R. H. Kelly and P. H. Yancey
Biology Department, Whitman College, Walla Walla, Washington 99362

In muscles of shallow-living marine animals, the osmolyte trimethylamine N-oxide (TMAO) is reportedly found (in millimoles of TMAO per kilogram of tissue wet weight) at 30-90 in shrimp, 5-50 in crabs, 61-181 in skates, and 10-70 in most teleost fish. Recently our laboratory reported higher levels (83-211 mmol/kg), correlating with habitat depth, in deep-sea gadiform teleosts. We now report the same trend in muscles of other animals, collected off the coast of Oregon from bathyal (1800-2000 m) and abyssal plain (2850 m) sites. TMAO contents (mmol/kg +/- SD) were as follows: zoarcid teleosts, 103 +/- 9 (bathyal) and 197 +/- 2 (abyssal); scorpaenid teleosts, 32 +/- 0 (shallow) and 141 +/- 16 (bathyal); rajid skates, 215 +/- 13 (bathyal) and 244 +/- 23 (abyssal); caridean shrimp, 76 +/- 16 (shallow), 203 +/- 35 (bathyal), and 299 +/- 28 (abyssal); Chionoecetes crabs, 22 +/- 2 (shallow) and 164 +/- 15 (bathyal).
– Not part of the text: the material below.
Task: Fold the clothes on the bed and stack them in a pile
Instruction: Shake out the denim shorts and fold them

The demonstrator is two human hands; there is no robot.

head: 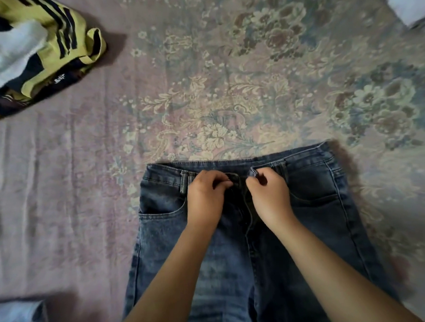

Deep squid, clams, and anemones also had higher contents than shallow species. Osmoconformers showed compensation between TMAO and other osmolytes. Urea contents (typically 300 mmol/kg in shallow elasmobranchs) in skates were 214 +/- 5 (bathyal) and 136 +/- 9 (abyssal). Glycine contents in shrimp were 188 +/- 17 (shallow) and 52 +/- 20 (abyssal). High TMAO contents may reflect diet, reduce osmoregulatory costs, increase buoyancy, or counteract destabilization of proteins by pressure.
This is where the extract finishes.